Spell Checking issue


What is the best solution, or is there any solution of RASA for spell checking?

I checked topics in Rasa Forum. Some developers mention “SymSpellpy”, but there is no implementation or any sample regarding this tool.

I will be glad if you share the solution and your implementations. Thank you.

Hello @huseyinyilmaz01

What text do you want to spell-check? I think spell-correcting the user input is usually not worth it (it creates more problems than it solves), and with enough NLU data you’ll capture the common typos of your users.
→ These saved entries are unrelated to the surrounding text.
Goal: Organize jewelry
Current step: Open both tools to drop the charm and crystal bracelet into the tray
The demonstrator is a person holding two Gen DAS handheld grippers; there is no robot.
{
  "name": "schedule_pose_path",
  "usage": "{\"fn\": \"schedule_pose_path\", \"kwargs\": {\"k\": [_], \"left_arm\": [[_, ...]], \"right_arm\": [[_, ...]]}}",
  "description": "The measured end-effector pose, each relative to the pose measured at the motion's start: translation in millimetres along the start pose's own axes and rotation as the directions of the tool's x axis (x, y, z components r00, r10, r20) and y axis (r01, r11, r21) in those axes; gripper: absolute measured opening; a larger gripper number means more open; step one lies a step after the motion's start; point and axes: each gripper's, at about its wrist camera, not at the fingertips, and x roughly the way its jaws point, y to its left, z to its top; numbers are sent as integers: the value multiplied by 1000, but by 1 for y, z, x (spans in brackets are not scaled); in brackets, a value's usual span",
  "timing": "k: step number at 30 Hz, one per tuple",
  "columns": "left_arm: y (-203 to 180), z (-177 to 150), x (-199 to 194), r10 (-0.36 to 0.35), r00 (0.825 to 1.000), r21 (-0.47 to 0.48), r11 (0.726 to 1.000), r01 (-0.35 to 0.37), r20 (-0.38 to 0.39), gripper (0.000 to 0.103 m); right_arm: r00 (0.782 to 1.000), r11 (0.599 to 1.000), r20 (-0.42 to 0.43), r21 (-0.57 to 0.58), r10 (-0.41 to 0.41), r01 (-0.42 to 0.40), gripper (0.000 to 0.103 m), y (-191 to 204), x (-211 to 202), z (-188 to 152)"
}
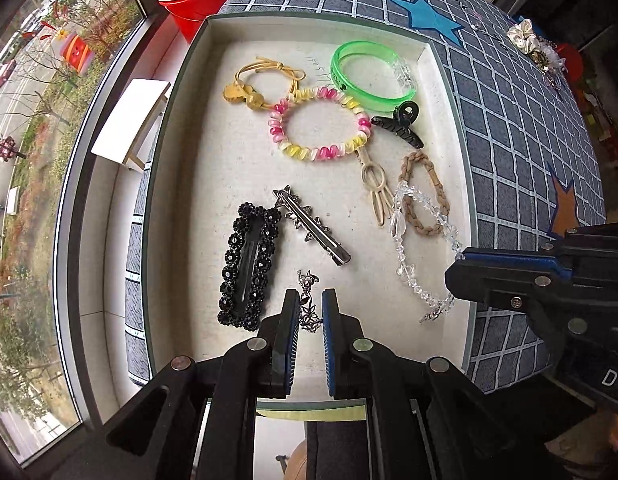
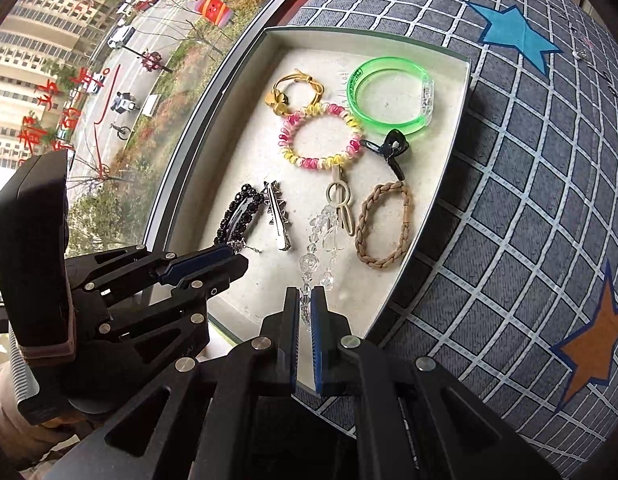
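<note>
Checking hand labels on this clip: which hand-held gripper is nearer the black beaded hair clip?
Left. The left hand-held gripper sits just beside the black beaded hair clip, holding a thin chain. The right hand-held gripper is across the tray, on the clear bead bracelet.

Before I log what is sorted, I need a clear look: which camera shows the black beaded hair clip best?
The left wrist view: the black beaded hair clip lies whole and face-up in the tray. In the right wrist view the clip appears edge-on and smaller, its near end hidden behind the left gripper.
</note>
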Motion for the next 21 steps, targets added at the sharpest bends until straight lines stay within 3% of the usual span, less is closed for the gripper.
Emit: {"fn": "schedule_pose_path", "kwargs": {"k": [15, 16, 17, 19, 21], "left_arm": [[-3, 0, 6, 62, 998, -18, 998, -62, -22, 19], [-4, 0, 5, 61, 998, -21, 998, -62, -20, 19], [-4, 1, 3, 62, 998, -22, 998, -62, -17, 19], [-7, 5, -3, 64, 998, -23, 998, -65, -9, 19], [-9, 5, -8, 65, 998, -22, 998, -65, 1, 19]], "right_arm": [[995, 998, -87, 16, -54, 56, 9, -5, 38, 10], [995, 998, -82, 16, -56, 57, 18, -4, 36, 9], [996, 998, -75, 19, -56, 58, 34, -2, 35, 12], [998, 998, -48, 26, -50, 51, 51, -4, 25, 15], [998, 998, -25, 26, -51, 51, 51, -3, 15, 15]]}}
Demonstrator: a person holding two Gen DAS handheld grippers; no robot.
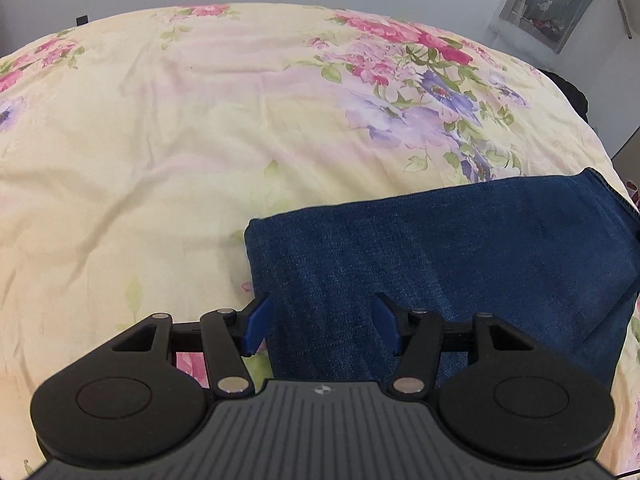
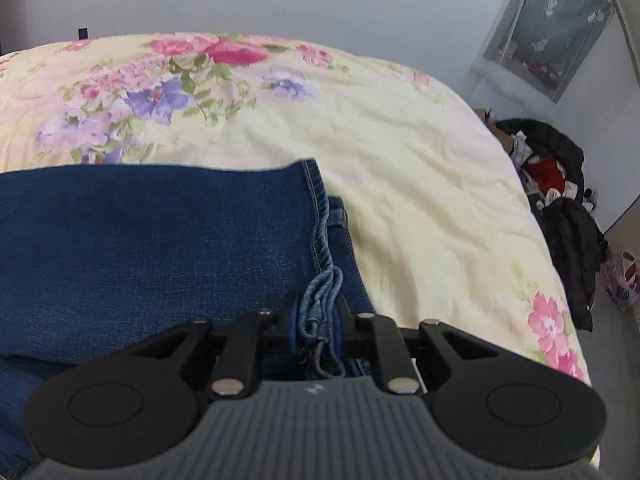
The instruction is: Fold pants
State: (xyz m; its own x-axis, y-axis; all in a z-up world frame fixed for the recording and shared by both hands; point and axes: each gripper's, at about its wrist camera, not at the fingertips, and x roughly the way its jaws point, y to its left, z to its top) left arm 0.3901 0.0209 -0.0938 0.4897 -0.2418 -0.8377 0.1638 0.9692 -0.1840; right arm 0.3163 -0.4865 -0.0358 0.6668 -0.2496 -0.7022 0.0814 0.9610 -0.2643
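Jeans (image 2: pixel 152 240) lie part-folded on the floral bedspread (image 1: pixel 160 140) — mid-fold, I judge. Right gripper (image 2: pixel 316 328) pinches the bunched hem edge (image 2: pixel 324 288); left gripper (image 1: pixel 322 322) hovers spread wide over the folded end, gripping nothing. Next: the left must clamp its edge.

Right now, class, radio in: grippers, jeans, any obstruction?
Left gripper open over jeans. Right gripper clamped on bunched hem. Jeans folded on floral bedspread. Nothing obstructing.
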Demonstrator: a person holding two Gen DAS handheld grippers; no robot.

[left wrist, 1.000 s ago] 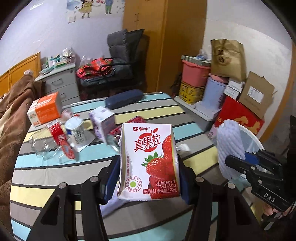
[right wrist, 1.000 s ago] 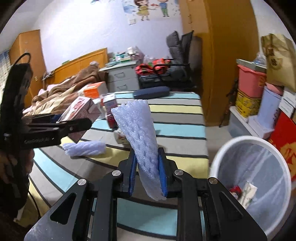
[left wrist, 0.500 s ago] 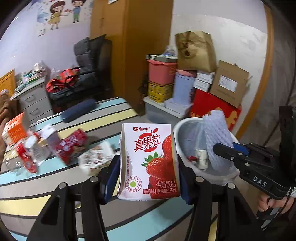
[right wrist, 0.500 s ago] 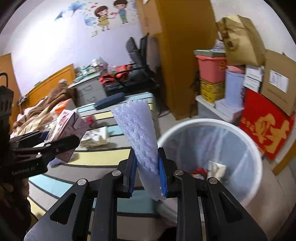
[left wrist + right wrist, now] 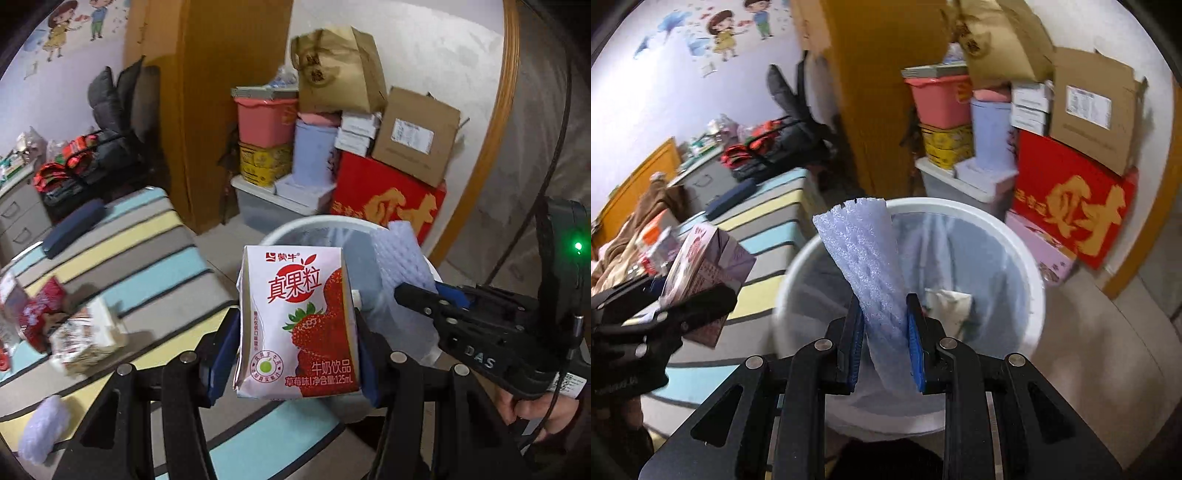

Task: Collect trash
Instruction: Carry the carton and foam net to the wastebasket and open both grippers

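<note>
Jaws of the left gripper (image 5: 295,328) are clamped on a strawberry milk carton (image 5: 297,321), which stands upright between the blue pads with its printed face toward the camera. Jaws of the right gripper (image 5: 884,343) pinch a strip of pale blue foam wrap (image 5: 866,266); the strip rises above the pads and leans left. Just beyond both held pieces sits the white trash bin (image 5: 1032,291), lined with a clear bag, with a few scraps at its bottom. The foam wrap hangs over the bin's open mouth, while the carton is at its near left edge. Left of the bin lies the striped table (image 5: 155,258), still carrying crumpled wrappers (image 5: 85,336). Stacked boxes (image 5: 413,136) stand behind.
</note>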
Forgive my straightness, but I completely disagree with you. Type of text or topic is not the point here. The issue is, when the user input is mistyped, sometimes even a single missing letter or a wrong letter can cause a fallback problem, in other words, nlu prediction may fail because of a single letter. Mistyping is very normal in daily life, even a native speaker might make misspellings. And you can not fix this problem with adding new NLU data. Can you imagine that you are going to put all possible combinations for a sentence with 100 characters, and making this for all your sentences in your NLU. The idea of “adding new mistyped sentences into NLU” is unrealistic. There need a solution which will make the correction at the begging of the pipeline, just like google engine, when you type a sentence in google engine it automatically corrects you. We need something like that.

I get your point, @huseyinyilmaz01. I am not saying that you have to enter all possible missspellings. Some mistakes are quite common, and if you use the CountVectorsFeaturizer with an n-gram setting, then your pipeline can pay attention to parts of words, which might help.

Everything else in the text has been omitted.